The media organisations submitted that it was a speculative exercise and there had been insufficient evidence for the judge to conclude that the recordings were likely to be of substantial value to the police investigations under the Police and Criminal Evidence Act 1984 Sch.1 para.2(a)(iii), and therefore the orders constituted an unjustifiable interference with their right to freedom of expression under Article 10. They contended, in particular, that there had been an increasing number of police applications for wide-ranging production orders in circumstances of this kind:
Reference was made, for example, to student protests in 2010 and the notorious riots which took place in August 2011. There is widespread concern that such applications are being made, impermissibly, on an unfocused and scattergun basis. This case is said to provide an example where the production orders sought did not relate to specific indictable offences, alleged to have been committed at particular times and at particular places, but rather to “fishing” for any evidence there might be of such offences occurring over the many hours of visual recording.
The judgment
The default position was the claimants’ right to freedom of expression. Therefore the burden was on the police to demonstrate that the degree of interference and the wide scope of the production sought was necessary and proportionate because of the substantial value attaching to the recordings in the context of the investigation. Indeed, both under PACE and the Convention, in seeking material from the press for this purpose
There is a burden to be discharged and disclosure orders against the media, intrusive as they are, can never be granted as a formality.
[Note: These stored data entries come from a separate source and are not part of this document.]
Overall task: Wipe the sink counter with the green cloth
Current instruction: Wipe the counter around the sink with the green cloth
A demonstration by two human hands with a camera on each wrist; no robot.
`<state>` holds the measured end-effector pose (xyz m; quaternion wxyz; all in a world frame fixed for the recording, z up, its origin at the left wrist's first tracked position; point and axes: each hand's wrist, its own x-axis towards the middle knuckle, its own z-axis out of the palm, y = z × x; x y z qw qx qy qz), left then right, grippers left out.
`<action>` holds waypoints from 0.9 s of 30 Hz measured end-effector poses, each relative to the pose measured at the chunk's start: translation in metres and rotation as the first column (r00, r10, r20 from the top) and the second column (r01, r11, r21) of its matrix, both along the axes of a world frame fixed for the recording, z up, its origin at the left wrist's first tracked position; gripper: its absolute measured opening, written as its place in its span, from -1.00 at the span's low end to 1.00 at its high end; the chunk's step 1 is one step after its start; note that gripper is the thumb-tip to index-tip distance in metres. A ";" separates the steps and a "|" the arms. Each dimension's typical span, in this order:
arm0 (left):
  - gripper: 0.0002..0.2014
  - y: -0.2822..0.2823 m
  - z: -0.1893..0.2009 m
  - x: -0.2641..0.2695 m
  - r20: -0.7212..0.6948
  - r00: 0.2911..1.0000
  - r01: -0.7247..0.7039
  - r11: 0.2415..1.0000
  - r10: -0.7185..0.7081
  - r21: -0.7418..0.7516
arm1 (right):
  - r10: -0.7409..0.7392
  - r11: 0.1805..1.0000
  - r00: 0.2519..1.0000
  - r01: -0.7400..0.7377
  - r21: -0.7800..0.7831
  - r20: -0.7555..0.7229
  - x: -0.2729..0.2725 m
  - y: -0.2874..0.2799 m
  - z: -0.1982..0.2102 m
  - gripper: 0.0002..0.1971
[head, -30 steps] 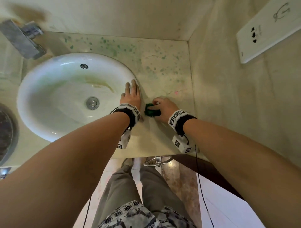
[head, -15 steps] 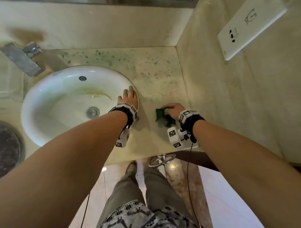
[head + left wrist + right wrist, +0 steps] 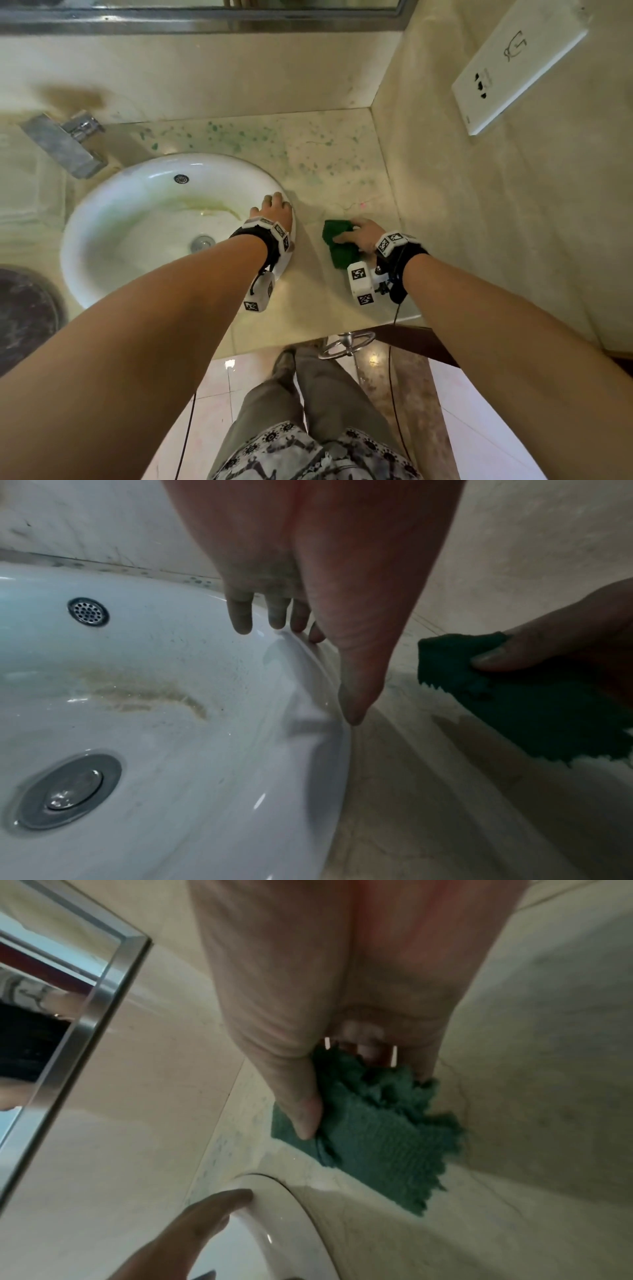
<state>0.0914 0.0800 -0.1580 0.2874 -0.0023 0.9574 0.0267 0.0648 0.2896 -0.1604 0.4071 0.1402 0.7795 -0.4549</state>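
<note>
The green cloth point(image 3: 337, 245) point(image 3: 534, 710) point(image 3: 383, 1137) lies crumpled on the beige stone counter point(image 3: 325, 164), just right of the white sink point(image 3: 120, 222). My right hand point(image 3: 363, 234) point(image 3: 342, 1015) grips it from the right, thumb pressed on top and fingers curled over its far edge. A narrow strip of counter away, my left hand point(image 3: 274, 212) point(image 3: 308, 588) rests flat on the sink's right rim with straight fingers and holds nothing. Green specks dot the back of the counter.
A beige wall point(image 3: 479, 205) bounds the counter on the right and carries a white socket plate point(image 3: 513, 68). The metal faucet point(image 3: 61, 144) stands at the back left, below a mirror frame point(image 3: 205, 17). The counter's front edge point(image 3: 308, 342) is near my wrists.
My right hand has slid the cloth to the right, away from the sink rim and my left hand, and the cloth now lies more spread out. The left hand has stayed on the rim.
</note>
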 end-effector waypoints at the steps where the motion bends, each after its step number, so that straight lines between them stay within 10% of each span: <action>1: -0.10 0.000 0.001 -0.002 -0.004 1.000 0.000 1.000 0.000 0.003 | 0.005 1.000 1.000 -0.005 -0.028 -0.019 -0.004 -0.003 -0.001 -0.56; 5: -0.20 -0.002 0.003 -0.011 -0.018 1.000 -0.025 1.000 0.025 0.014 | 0.251 0.964 0.956 -0.231 0.133 -0.155 -0.027 -0.008 0.002 -0.56; 9: -0.13 0.001 0.003 -0.018 -0.036 0.994 -0.101 0.995 0.102 0.004 | 0.657 0.724 0.655 -0.410 0.554 -0.374 -0.032 -0.010 -0.003 -0.56; 18: 0.30 0.011 -0.010 -0.030 -0.025 0.966 -0.260 0.961 0.259 -0.099 | 0.849 0.528 0.333 -0.494 0.690 -0.411 -0.019 -0.019 -0.025 -0.57; 27: 0.44 0.000 -0.025 -0.047 -0.036 0.947 -0.323 0.940 0.321 -0.113 | 0.806 0.592 0.381 -0.533 0.604 -0.454 -0.026 -0.030 -0.034 -0.62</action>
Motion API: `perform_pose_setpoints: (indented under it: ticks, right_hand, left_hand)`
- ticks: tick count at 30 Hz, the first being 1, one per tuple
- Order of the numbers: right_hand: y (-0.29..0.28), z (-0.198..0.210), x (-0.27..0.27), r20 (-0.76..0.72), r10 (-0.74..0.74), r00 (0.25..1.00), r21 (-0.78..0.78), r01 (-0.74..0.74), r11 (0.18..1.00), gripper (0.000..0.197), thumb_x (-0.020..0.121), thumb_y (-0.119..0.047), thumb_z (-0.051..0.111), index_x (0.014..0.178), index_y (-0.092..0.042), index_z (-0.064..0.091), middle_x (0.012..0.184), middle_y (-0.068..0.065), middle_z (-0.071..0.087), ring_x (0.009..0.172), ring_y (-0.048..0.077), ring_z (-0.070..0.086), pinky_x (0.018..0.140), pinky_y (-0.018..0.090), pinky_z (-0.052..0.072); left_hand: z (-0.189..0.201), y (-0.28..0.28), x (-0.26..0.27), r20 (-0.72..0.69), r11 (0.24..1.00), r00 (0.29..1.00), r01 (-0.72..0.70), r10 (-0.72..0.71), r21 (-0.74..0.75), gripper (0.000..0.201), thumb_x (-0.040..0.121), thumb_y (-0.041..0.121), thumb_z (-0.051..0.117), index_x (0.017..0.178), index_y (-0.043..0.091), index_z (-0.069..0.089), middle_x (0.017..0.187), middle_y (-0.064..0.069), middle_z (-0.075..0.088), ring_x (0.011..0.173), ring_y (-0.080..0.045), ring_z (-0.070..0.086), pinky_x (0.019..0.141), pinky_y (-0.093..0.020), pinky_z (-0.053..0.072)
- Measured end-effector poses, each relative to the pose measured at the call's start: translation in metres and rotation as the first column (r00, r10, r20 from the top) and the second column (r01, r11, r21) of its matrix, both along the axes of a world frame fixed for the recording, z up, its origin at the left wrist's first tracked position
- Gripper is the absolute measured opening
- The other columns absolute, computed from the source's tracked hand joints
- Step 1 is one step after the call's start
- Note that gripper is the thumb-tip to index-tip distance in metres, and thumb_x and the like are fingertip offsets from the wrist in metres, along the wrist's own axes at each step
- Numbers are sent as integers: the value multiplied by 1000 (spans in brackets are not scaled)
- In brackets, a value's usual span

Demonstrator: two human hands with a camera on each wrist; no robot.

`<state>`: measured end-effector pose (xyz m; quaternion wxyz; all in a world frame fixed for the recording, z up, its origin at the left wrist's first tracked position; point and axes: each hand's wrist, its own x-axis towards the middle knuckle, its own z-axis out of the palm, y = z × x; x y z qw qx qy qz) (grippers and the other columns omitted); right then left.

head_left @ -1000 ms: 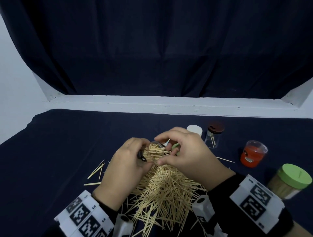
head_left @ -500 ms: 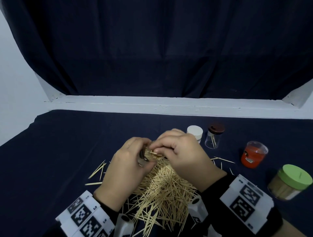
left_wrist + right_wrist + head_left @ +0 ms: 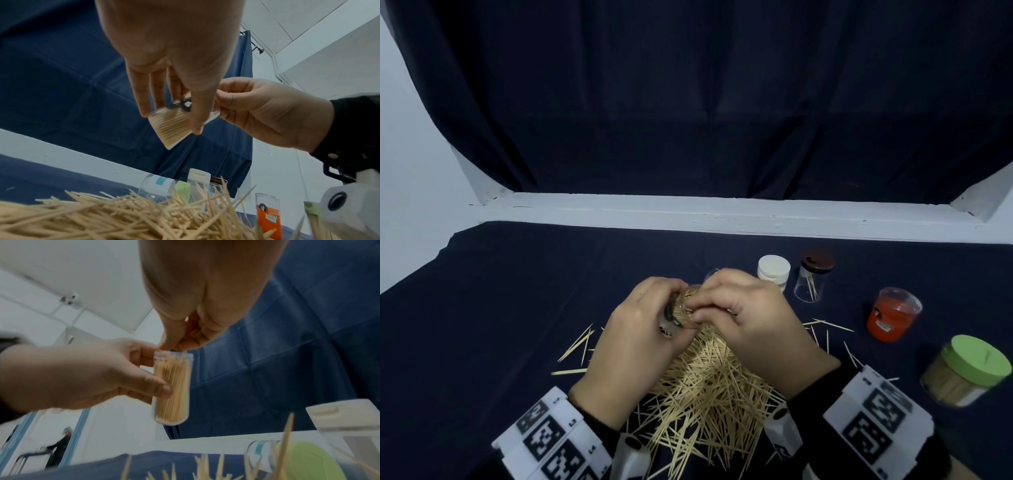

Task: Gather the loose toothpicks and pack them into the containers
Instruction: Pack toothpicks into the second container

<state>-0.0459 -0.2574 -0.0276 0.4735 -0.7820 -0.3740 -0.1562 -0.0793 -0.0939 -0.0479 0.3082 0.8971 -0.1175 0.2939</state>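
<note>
My left hand grips a small clear container packed with toothpicks and holds it above the table. In the left wrist view the container sits between thumb and fingers. My right hand is at its open mouth, fingertips pinched together on toothpick ends. The right wrist view shows the container upright, with those fingertips touching its rim. A big heap of loose toothpicks lies on the dark cloth under both hands.
To the right stand a white-lidded container, a brown-lidded clear jar, a red container and a green-lidded jar full of toothpicks. A few stray toothpicks lie left of the heap. An empty clear container lies behind it.
My right hand has moved left and closed in on the container's mouth. The toothpicks that stuck out of the container a second ago now sit down inside it.
</note>
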Motion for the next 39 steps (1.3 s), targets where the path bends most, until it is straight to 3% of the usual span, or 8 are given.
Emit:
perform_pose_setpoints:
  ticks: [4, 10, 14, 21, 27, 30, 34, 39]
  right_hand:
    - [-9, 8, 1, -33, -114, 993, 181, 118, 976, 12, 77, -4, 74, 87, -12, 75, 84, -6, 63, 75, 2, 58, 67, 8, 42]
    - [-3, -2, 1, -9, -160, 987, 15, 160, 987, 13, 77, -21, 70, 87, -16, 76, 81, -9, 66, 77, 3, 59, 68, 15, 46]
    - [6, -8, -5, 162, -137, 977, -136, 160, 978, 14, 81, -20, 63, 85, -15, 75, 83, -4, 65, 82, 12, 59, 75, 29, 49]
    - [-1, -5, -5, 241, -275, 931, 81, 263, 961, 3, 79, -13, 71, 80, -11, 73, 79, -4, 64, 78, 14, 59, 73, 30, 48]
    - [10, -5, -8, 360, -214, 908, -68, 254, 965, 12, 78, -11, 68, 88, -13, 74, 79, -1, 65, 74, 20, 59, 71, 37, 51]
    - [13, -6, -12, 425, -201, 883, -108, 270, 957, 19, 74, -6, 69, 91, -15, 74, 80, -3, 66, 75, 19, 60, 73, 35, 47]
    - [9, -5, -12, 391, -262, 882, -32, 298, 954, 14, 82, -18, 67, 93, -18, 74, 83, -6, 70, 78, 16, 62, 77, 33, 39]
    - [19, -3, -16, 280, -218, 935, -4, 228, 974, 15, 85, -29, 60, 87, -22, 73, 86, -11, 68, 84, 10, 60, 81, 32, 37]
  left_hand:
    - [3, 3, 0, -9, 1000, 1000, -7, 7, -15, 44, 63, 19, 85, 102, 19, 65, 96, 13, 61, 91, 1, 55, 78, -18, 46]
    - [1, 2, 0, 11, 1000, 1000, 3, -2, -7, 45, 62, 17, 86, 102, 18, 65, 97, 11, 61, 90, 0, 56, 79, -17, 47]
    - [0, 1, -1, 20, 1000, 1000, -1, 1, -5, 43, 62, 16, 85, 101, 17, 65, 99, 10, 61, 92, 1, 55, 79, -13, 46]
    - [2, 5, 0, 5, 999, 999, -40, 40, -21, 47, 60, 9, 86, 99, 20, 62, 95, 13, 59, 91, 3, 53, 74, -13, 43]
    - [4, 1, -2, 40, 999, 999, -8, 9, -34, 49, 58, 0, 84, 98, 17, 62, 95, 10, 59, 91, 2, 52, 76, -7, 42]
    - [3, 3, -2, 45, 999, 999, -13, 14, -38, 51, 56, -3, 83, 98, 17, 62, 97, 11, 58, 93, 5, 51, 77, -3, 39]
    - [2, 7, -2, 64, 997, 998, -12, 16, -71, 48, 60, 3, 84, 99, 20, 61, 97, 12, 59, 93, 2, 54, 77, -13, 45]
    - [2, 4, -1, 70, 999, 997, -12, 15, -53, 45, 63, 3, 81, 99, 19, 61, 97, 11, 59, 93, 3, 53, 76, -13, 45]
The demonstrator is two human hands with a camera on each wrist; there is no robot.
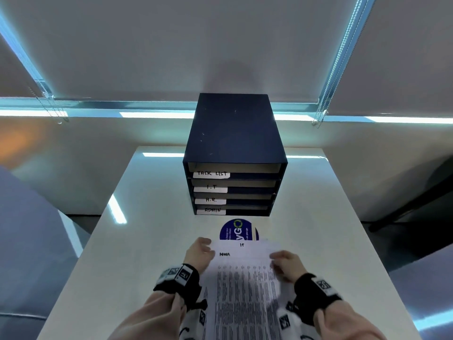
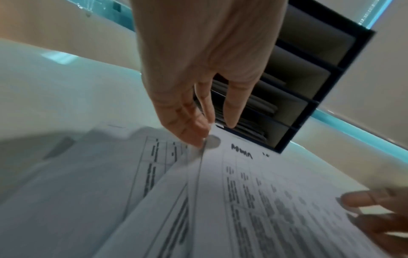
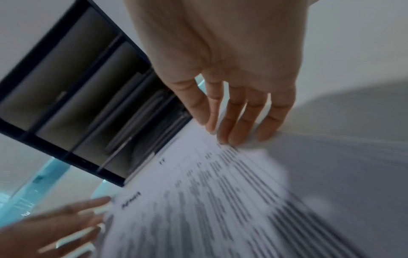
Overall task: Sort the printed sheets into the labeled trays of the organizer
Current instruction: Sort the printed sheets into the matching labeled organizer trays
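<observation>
A white rectangular table point(image 1: 152, 217) carries a dark blue box-shaped organizer point(image 1: 235, 133) with four stacked trays, its open front facing the person. White paper labels on the tray fronts read, top to bottom, TASK LIST point(image 1: 211, 174), I.T point(image 1: 210, 187), H.R. point(image 1: 210, 200) and ADMIN point(image 1: 211, 210).

A stack of white printed sheets point(image 1: 245, 283) is held at the near end of the table, well short of the organizer. Its long axis runs from the person toward the trays, with the top edge pointing at them. The top sheet bears dense rows of print and a handwritten word near its upper left.

The left hand point(image 1: 198, 251) meets the stack's upper left edge, fingertips point(image 2: 196, 137) pressed to the paper. The right hand point(image 1: 286, 263) holds the upper right edge with loosely bent fingers point(image 3: 232, 125) on the sheet. How far either hand wraps under the paper cannot be told.

A round blue sticker point(image 1: 236, 230) lies on the table between sheets and organizer, partly covered by the stack.
</observation>
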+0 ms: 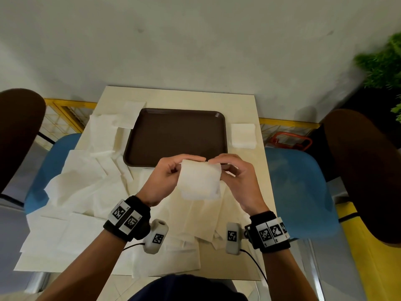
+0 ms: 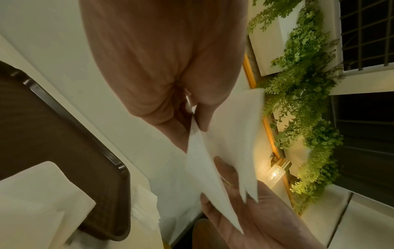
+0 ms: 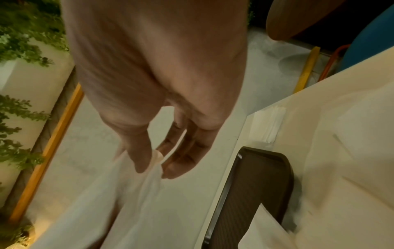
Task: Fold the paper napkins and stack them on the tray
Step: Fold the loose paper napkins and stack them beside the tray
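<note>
A folded white paper napkin hangs in the air just in front of the brown tray. My left hand pinches its upper left corner and my right hand pinches its upper right corner. The left wrist view shows the napkin pinched by my left hand, its layers spread. In the right wrist view my right hand pinches the napkin between thumb and forefinger. No napkins lie on the tray.
Unfolded napkins cover the left and near part of the table. A small stack of folded napkins sits right of the tray. Blue chairs flank the table; a plant stands far right.
</note>
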Action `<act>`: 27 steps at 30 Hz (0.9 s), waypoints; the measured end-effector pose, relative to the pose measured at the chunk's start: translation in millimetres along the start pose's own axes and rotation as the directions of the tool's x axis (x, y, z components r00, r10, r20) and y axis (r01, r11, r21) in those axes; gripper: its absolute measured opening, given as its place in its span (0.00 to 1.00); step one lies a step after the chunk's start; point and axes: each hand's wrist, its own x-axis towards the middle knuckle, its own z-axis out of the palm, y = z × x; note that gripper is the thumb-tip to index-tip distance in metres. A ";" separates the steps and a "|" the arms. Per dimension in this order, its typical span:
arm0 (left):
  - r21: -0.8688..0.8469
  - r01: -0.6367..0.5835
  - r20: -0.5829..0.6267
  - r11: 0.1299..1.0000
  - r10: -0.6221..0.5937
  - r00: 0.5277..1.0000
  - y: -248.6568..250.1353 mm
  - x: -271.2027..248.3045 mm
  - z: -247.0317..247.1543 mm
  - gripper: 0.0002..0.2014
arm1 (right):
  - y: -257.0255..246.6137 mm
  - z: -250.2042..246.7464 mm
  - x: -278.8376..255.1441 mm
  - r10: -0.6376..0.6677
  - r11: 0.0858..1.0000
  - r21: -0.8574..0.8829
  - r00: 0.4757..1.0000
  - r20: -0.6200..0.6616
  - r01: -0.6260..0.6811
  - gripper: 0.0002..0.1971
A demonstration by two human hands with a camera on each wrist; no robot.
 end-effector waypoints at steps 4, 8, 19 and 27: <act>-0.095 0.098 0.026 0.991 -0.096 0.995 6.6 0.1 4.6 0.17 | 3.3 0.8 1.2 0.006 0.997 0.073 1.000 -0.014 -0.005 0.18; -0.199 0.209 0.018 0.957 -0.210 0.978 9.2 -0.4 6.9 0.15 | 4.0 0.1 1.5 0.042 0.997 0.069 0.998 -0.038 -0.039 0.15; -0.239 0.278 0.003 0.931 -0.285 0.958 14.5 1.9 10.7 0.18 | 3.4 -1.8 0.3 0.046 0.999 -0.026 0.998 -0.049 -0.047 0.15; -0.174 0.256 -0.046 0.951 -0.267 0.963 17.3 2.0 12.0 0.13 | 9.3 -1.3 -0.2 -0.065 0.981 -0.184 0.996 -0.053 0.054 0.17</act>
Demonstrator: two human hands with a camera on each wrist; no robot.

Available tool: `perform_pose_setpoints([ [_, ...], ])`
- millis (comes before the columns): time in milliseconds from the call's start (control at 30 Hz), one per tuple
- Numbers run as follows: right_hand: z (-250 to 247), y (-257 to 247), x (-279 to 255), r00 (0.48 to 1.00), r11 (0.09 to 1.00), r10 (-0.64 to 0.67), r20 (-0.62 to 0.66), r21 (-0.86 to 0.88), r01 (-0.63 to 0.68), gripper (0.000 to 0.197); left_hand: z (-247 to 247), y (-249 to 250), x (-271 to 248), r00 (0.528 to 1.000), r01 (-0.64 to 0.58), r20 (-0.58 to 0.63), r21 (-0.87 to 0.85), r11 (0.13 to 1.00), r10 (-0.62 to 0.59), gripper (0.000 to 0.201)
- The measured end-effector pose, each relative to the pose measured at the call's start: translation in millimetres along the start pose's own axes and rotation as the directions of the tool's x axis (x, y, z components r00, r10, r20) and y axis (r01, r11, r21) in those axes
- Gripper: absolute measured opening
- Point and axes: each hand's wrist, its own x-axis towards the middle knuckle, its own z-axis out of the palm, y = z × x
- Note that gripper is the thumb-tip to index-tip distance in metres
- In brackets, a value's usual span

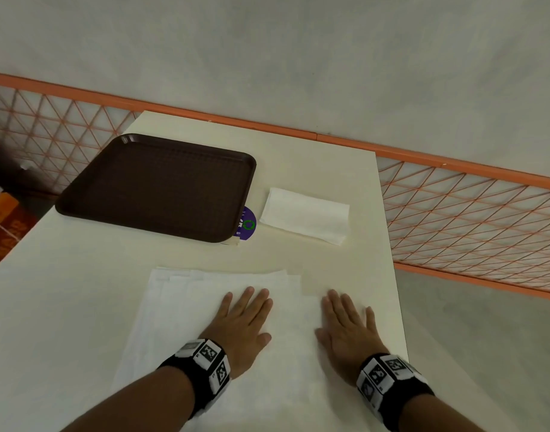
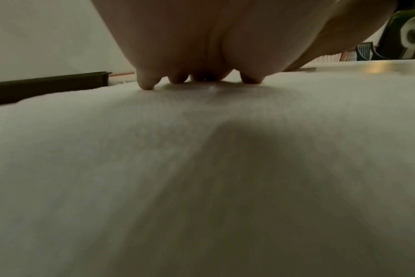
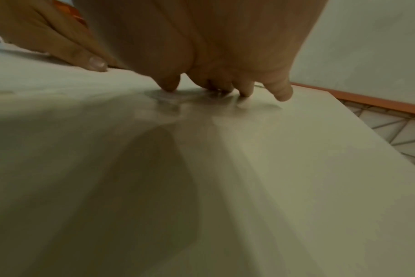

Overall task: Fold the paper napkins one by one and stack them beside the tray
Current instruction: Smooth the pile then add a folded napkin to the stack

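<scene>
A pile of flat white paper napkins (image 1: 180, 313) lies at the near part of the cream table (image 1: 90, 263). My left hand (image 1: 241, 319) lies flat on it, fingers straight and pressing the paper (image 2: 107, 168). My right hand (image 1: 345, 322) lies flat at the pile's right edge, fingers (image 3: 282, 91) straight, partly on the napkin and partly on the bare table. One folded napkin (image 1: 306, 215) lies right of the dark brown tray (image 1: 155, 185), which holds nothing.
A purple round sticker or card (image 1: 247, 224) peeks from under the tray's near right corner. The table's right edge (image 1: 389, 244) runs close to my right hand. An orange lattice fence (image 1: 473, 213) stands behind and to the right. An orange box (image 1: 2, 226) sits at the far left.
</scene>
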Motion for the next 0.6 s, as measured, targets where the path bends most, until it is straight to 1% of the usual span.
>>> perform_pose_setpoints([
  [33,-2,-2,2,1.0,1.0,0.024,-0.006,0.006,-0.024,0.084,-5,3,0,1.0,0.001,-0.011,-0.002,1.0,-0.001,0.061],
  [67,-4,-7,5,1.0,1.0,0.018,-0.016,0.01,-0.018,0.075,-10,6,2,0.999,0.0,-0.033,0.004,1.0,0.0,0.064],
  [100,-7,-16,8,1.0,1.0,-0.017,-0.026,0.016,0.017,0.066,-13,8,4,1.0,-0.004,-0.027,0.008,1.0,0.004,0.067],
  [167,-10,-34,15,0.991,0.991,-0.13,-0.033,0.014,0.13,0.059,-15,10,6,0.997,-0.028,0.074,0.032,0.999,0.026,0.069],
  [200,-10,-40,17,0.984,0.984,-0.179,-0.026,0.001,0.179,0.06,-17,11,6,0.995,-0.009,0.099,0.02,1.0,0.007,0.068],
  [233,-11,-42,17,0.979,0.979,-0.204,-0.023,-0.02,0.203,0.065,-20,12,7,0.994,0.004,0.106,0.022,1.0,-0.006,0.066],
  [267,-9,-39,18,0.979,0.979,-0.202,-0.032,-0.035,0.201,0.07,-22,12,8,0.994,0.009,0.104,0.035,0.999,-0.013,0.065],
  [333,-8,-25,16,0.989,0.989,-0.145,-0.031,-0.032,0.144,0.066,-26,15,10,0.993,0.034,0.112,0.038,0.999,-0.038,0.065],
  [400,-10,-13,14,0.997,0.997,-0.074,-0.029,-0.029,0.073,0.063,-30,20,13,0.994,0.055,0.096,0.037,0.998,-0.058,0.064],
  [433,-10,-11,14,0.998,0.998,-0.059,-0.034,-0.034,0.058,0.061,-28,23,15,0.994,0.071,0.083,0.024,0.997,-0.073,0.064],
  [500,-9,-12,15,0.994,0.996,-0.085,-0.062,-0.036,0.083,0.064,-28,34,18,0.995,0.08,0.06,-0.017,0.997,-0.079,0.063],
  [567,-4,-18,15,0.985,0.987,-0.157,-0.067,-0.049,0.154,0.079,-22,38,18,0.998,0.052,0.03,-0.045,0.998,-0.051,0.07],
  [600,0,-19,15,0.983,0.984,-0.172,-0.061,-0.048,0.169,0.083,-21,37,16,0.998,0.051,0.046,-0.018,0.999,-0.05,0.073],
])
Whilst there was clearly a real public interest in tracing any of those persons who were involved in public disorder or violence, that had to be set against the level of interference with the claimants’ rights under Article 10 rights.
A “close and penetrating examination” of the facts advanced by way of justification is required (Lord Hope in R v Shayler [2002] UKHL 11). Contrary to this, the judge below, in granting the production orders to the police, had taken a “compendious, not to say formulaic”, approach towards his deliberation on the access conditions. No reasons of substance are given as to why any of this footage, let alone all of it, would be of substantial value to the outstanding police investigations. There was nothing to justify such his conclusion that access should be given to this material:
There was no intense focus upon, or scrutiny of, any evidence of substantial value, because there was none. There was no material to enable the judge to carry out the necessary balancing exercise [of public interest versus the claimants’ Article 10 rights].
Further, the judge had failed to give any sufficient weight to the inhibiting effect of production orders on the press.
The police’s reluctance to reveal what information they had meant that the media organisations were denied a fair opportunity to demonstrate why their recordings were unlikely to be of any assistance. There had to be cogent evidence as to what the footage was likely to reveal, how important such evidence was to carrying out the investigation, and why it was necessary and proportionate to order the intrusion by reference to other potential sources of information. That burden had not been discharged, and accordingly the judge was unable to justify ordering disclosure against the claimants and the production orders were quashed.